Defined by God’s Love

23 Apr

Interesting how we say who we are. When two or more guys get together, sooner or later they’ll identify themselves by saying what they do: I’ve always said “I’m a United Methodist minister”, and chuckled as the listeners find different excuses to move away… Church pews are “full” of people who depend upon their surroundings for their identities. Scriptures to be read this weekend speak to those whose purpose for life has waned, encouraging one and all to be identified as Christ-bearers.

A professor once remarked to the class I attended that the book of ACTS was like a pebble dropped into a puddle: the resultant ripples spread until they touched the shore. So we can see that this story–one of my favorites–about Philip and the Ethiopian eunuch (8:26-40) takes the Good News out from Jerusalem to include all the people. (Including me & you) The eunuch could hardly believe that God could love even him! Firstly, he was an official of a foreign power, the Candace of Ethiopia, and an Ethiopian himself; and secondly, he’d been castrated early on to remove any temptation of pilfering royal funds. Cast out from the Jews, who wanted only perfect men; and shunned by the royal court, he had pretty low self-esteem. But here’s a word that Jesus loves him just as he is! “Another man who felt lost and humiliated was found and restored in the wideness of God’s grace in Jesus Christ.” (Thomas G. Long, in FEASTING on the WORD, B 2:458)

I JOHN 4:7-21 urges each one and the community of Christ itself to “love one another”. It doesn’t say to just love God, but urges us to love all that God has created. Wm. Sloan Coffin reminds us that “it is not because we have value that we are loved, but because we are loved we have value.” (THE COURAGE OF LOVE, p.11) This smacks me a good one because I often look through the street-person asking for cash for food, or the guy in the wheel-scooter who hangs out near the Post Office, or you whose job has been terminated.
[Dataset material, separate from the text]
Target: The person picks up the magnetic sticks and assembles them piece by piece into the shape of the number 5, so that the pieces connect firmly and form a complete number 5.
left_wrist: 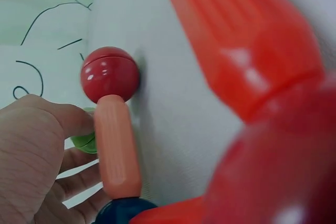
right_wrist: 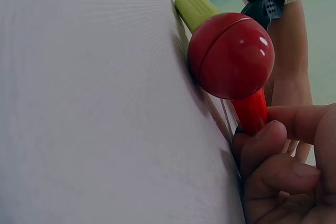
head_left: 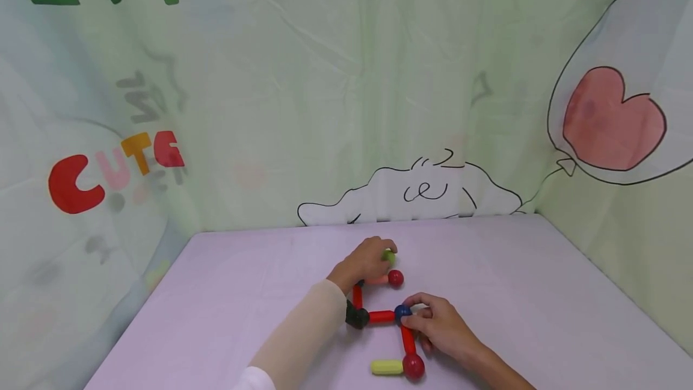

My prayers for my children and grandchildren are that they may find their value and self-worth through those who are around them…

This brings us to the gospel of JOHN, which includes a very meaty exhortation to his friends at the Last Supper. Verses 15:1-8 speak of this love which God has in the metaphor of the Vine and its Branches–that nutrients and other goodness come from the Created Earth through the conduit of Jesus into each leaflet of the Greater Vine. The Vine could be decorative, yet the Gardener expects to harvest good grapes. “Abiding” (used here eight times!) means staying the course, enjoying the reliability of God’s steadfast love. Here is the heart’s true home, a sanctuary from the diddly stuff that grinds us down.

It’s not easy to be part of the Vine of Christ. Pruning does happen, but it makes for better growth. And when the grapes yield their goodness, when the foreign hopeful one is accepted, when the community of Christ throws wide its doors for the disenchanted and the welcome to All is extended–THEN we can know who we are and all Creation can sing, “They’ll know we are Christians by our love!”